[[ Recorded information open ]]

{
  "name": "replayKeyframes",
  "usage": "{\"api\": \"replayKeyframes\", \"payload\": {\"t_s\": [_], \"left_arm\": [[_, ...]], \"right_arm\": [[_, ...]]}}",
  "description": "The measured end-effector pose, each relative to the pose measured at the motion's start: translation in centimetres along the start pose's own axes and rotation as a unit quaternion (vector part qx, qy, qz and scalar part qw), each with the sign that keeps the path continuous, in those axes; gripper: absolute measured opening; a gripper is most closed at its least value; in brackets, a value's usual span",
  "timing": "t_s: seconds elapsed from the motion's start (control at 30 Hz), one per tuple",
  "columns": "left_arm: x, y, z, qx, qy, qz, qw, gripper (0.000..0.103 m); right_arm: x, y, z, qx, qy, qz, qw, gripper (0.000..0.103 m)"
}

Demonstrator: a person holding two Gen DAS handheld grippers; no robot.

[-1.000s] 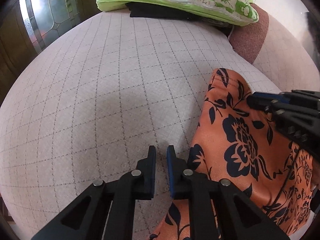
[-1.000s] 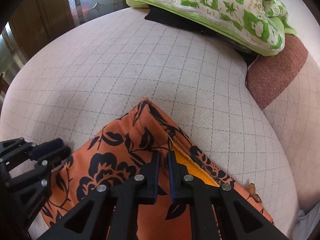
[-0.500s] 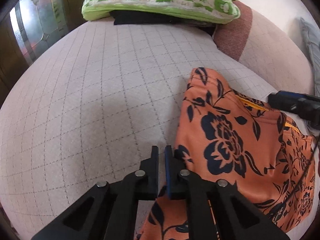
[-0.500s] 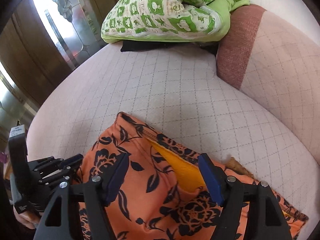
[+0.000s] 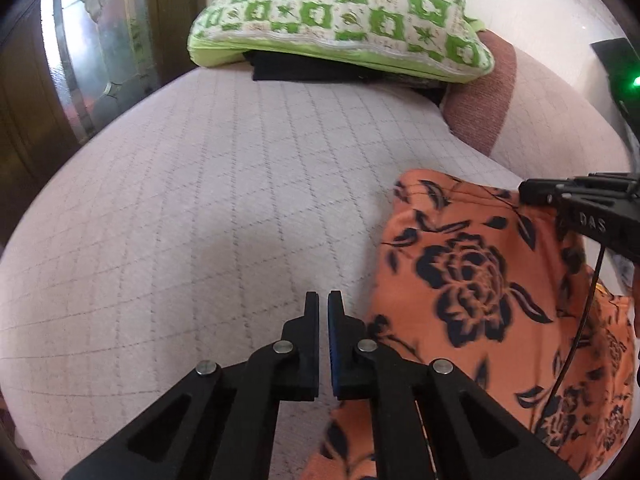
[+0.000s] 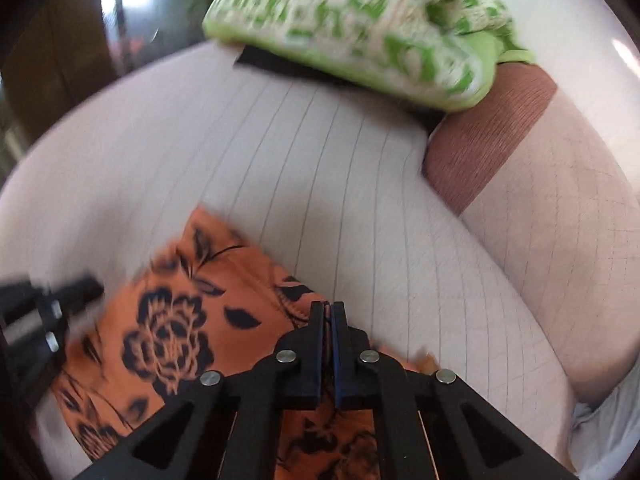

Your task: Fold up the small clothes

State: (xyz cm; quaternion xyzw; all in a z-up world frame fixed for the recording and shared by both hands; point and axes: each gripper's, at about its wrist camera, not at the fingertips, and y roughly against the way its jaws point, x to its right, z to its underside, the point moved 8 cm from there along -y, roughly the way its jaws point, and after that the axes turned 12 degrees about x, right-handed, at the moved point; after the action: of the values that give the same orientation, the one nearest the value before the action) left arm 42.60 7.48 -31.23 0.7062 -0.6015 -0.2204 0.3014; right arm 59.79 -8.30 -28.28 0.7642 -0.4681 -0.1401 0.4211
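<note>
Left gripper (image 5: pixel 323 300) has its jaws clenched on nothing, poised above the bare quilted sofa seat (image 5: pixel 200 208) just beside the orange floral garment (image 5: pixel 472 280), while the right gripper (image 6: pixel 328 312) has its jaws pressed together at that garment's far edge, though the blur there hides whether any cloth is pinched between them. The garment lies spread on the seat between the two tools, near the front edge. Farther back a green-and-white patterned cushion (image 5: pixel 340 20) rests on something dark, next to a reddish-brown armrest panel (image 5: pixel 480 100).
</note>
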Motion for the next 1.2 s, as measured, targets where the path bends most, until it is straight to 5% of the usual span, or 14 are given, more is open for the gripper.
{"api": "replayKeyframes", "payload": {"t_s": [0.07, 0.23, 0.43, 0.63, 0.83, 0.93, 1.0, 1.17, 1.2], "left_arm": [[0.1, -0.1, 0.1, -0.001, -0.008, 0.000, 1.0000, 0.004], [0.8, -1.0, 1.1, -0.027, -0.039, -0.009, 0.9988, 0.004], [2.1, 1.5, -0.7, 0.035, -0.062, 0.002, 0.9974, 0.004], [6.7, 2.2, 1.4, 0.032, -0.134, 0.054, 0.9890, 0.008], [6.8, 0.7, 3.6, 0.003, -0.181, 0.005, 0.9834, 0.041], [6.2, 0.8, 3.3, 0.011, -0.181, -0.008, 0.9834, 0.048], [6.1, 0.7, 3.1, 0.009, -0.170, -0.005, 0.9854, 0.048], [5.8, 0.4, 2.5, 0.009, -0.151, 0.001, 0.9886, 0.048], [5.8, 0.4, 2.7, 0.010, -0.153, 0.000, 0.9881, 0.048]], "right_arm": [[0.6, -0.8, -0.4, 0.010, -0.012, 0.020, 1.000, 0.001], [2.1, -4.3, 2.2, -0.024, -0.116, -0.007, 0.993, 0.003], [7.3, 4.1, 1.3, 0.111, -0.237, -0.021, 0.965, 0.004], [7.3, 8.4, 7.8, 0.049, -0.183, -0.007, 0.982, 0.004], [5.0, 7.2, 16.8, -0.055, -0.151, 0.036, 0.986, 0.004], [7.7, 6.9, 17.8, -0.033, -0.192, 0.050, 0.980, 0.004], [12.3, 7.7, 18.4, -0.032, -0.234, 0.113, 0.965, 0.004], [13.3, 10.4, 15.0, 0.021, -0.231, 0.022, 0.972, 0.010], [12.8, 10.3, 14.4, 0.016, -0.215, 0.006, 0.976, 0.020]]}}
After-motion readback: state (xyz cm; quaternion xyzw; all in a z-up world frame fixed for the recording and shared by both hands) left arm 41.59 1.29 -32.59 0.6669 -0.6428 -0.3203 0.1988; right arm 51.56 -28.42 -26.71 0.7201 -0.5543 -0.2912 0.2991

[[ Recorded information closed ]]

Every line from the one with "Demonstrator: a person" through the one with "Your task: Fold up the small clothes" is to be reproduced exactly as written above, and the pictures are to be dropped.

Demonstrator: a person holding two Gen DAS handheld grippers; no robot.

[-1.000s] 
[-1.000s] 
[-0.500s] 
[-0.500s] 
[+0.000s] 
[+0.000s] 

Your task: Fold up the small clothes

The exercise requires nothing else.